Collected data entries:
────────────────────────────────────────
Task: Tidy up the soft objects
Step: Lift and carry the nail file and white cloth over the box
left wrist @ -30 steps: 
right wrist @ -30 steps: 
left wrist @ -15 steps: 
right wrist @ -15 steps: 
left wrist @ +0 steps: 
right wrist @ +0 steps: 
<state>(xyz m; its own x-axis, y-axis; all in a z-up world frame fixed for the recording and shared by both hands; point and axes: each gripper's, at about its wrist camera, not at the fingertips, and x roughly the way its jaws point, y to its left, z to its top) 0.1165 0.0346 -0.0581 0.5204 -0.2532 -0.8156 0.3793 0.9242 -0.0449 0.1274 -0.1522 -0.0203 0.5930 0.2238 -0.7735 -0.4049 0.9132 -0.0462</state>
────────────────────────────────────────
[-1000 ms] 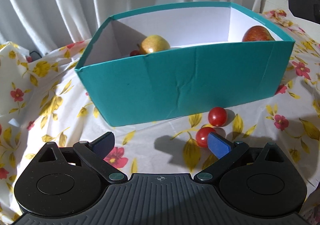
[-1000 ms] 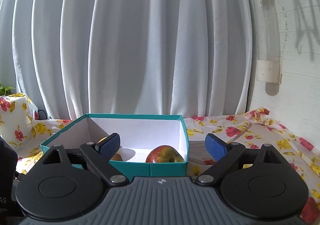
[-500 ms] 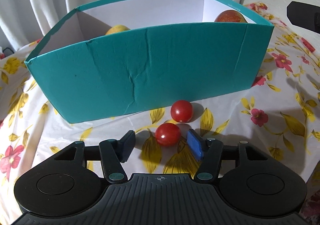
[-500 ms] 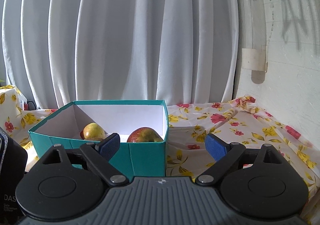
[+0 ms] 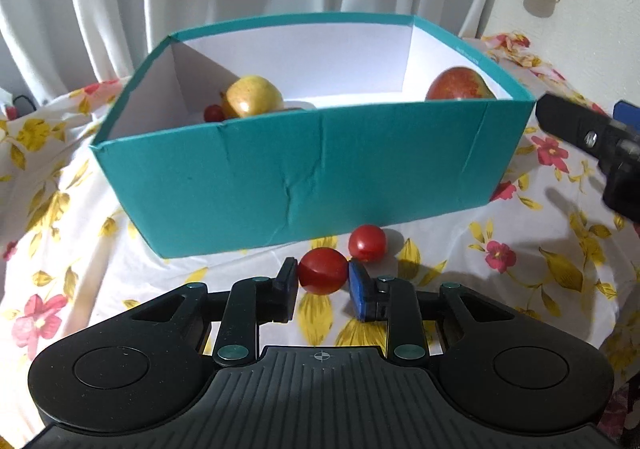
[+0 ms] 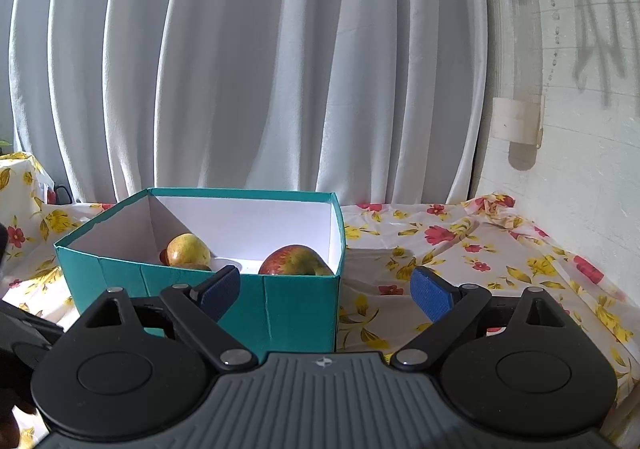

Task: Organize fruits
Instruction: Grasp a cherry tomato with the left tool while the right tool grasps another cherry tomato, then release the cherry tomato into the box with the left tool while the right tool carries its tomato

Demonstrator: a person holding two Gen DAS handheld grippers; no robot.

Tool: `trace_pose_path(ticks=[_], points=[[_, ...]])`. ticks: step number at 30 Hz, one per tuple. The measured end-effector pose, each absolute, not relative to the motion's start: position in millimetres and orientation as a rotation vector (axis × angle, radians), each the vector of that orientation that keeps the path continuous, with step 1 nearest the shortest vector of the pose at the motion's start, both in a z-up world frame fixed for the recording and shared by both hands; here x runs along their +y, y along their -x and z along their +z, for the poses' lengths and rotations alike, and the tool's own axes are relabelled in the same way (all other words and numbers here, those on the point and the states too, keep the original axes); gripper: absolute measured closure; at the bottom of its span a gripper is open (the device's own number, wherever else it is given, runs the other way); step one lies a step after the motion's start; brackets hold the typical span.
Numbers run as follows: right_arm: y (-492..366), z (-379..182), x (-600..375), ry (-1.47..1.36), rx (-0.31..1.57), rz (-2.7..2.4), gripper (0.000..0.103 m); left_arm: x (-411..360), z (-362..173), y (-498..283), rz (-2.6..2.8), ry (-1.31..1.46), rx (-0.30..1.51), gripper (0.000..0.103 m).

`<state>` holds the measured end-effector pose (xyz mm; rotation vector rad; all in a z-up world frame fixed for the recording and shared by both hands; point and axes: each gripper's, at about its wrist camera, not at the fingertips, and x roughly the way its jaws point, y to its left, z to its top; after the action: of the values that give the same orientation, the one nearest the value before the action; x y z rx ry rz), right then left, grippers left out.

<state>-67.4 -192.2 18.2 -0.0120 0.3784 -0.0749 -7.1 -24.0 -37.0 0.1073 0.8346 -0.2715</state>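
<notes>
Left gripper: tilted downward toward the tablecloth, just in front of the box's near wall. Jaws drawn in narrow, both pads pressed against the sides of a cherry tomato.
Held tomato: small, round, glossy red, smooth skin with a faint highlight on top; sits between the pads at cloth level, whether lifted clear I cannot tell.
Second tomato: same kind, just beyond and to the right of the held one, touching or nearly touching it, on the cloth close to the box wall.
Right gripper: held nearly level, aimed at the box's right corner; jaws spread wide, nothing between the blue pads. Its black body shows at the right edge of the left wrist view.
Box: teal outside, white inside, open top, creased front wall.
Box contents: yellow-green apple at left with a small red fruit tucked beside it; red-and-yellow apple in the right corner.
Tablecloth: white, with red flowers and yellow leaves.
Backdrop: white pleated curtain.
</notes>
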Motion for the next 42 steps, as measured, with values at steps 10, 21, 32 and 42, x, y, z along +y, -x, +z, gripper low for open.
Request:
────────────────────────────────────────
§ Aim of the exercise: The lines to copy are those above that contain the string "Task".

§ Your response:
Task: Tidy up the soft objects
Task: Organize fruits

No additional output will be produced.